Avcı, Türkiye Futbol Federasyonu tarafından yayımlanan TamSaha dergisinin Nisan ayı sayısında yer alan röportajında, özellikle altyapı eğitimiyle ilgili önemli adımlar atılması gerektiğini belirterek, ''Türk futbolu için bunları yapmak, bu adımları atmak zorundayız ki, bizden sonra gelenler de üzerine bir şeyler koyabilsin. Dünya futboluna baktığınız zaman oyunun iki yönünü oynayabilen takım, oyunun iki yönünü oynayabilen futbolcu geçerli.
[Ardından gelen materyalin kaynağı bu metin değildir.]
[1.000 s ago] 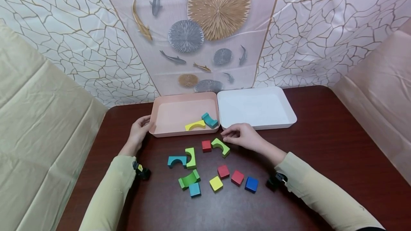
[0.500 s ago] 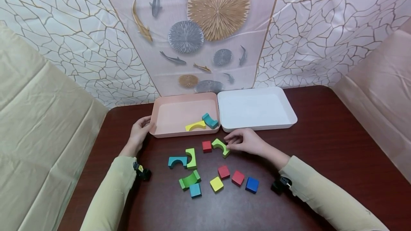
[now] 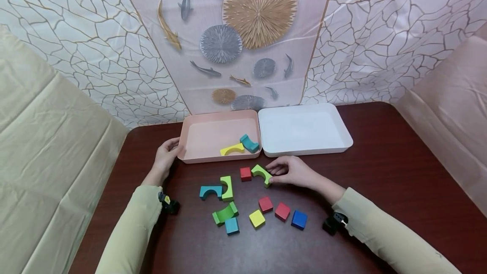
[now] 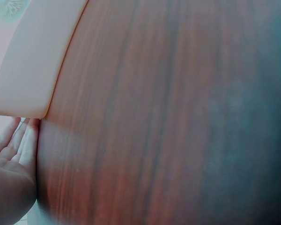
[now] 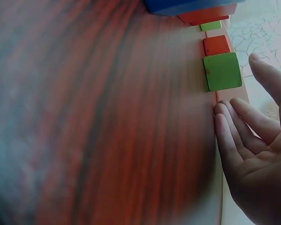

Sistemlerin hepsi birbirine yakın. Önemli olan, mevkilere göre oyuncu profillerini doğru seçmek, oyunun iki yönünü doğru oynamak, pozisyonları doğru almak ve oyun disiplinine sadık kalan oyuncu gruplarını yetiştirmek. Bu anlamda biz milli takım olarak örnek olacağız ama kulüplerin de adım atması gerekiyor'' ifadelerini kullandı.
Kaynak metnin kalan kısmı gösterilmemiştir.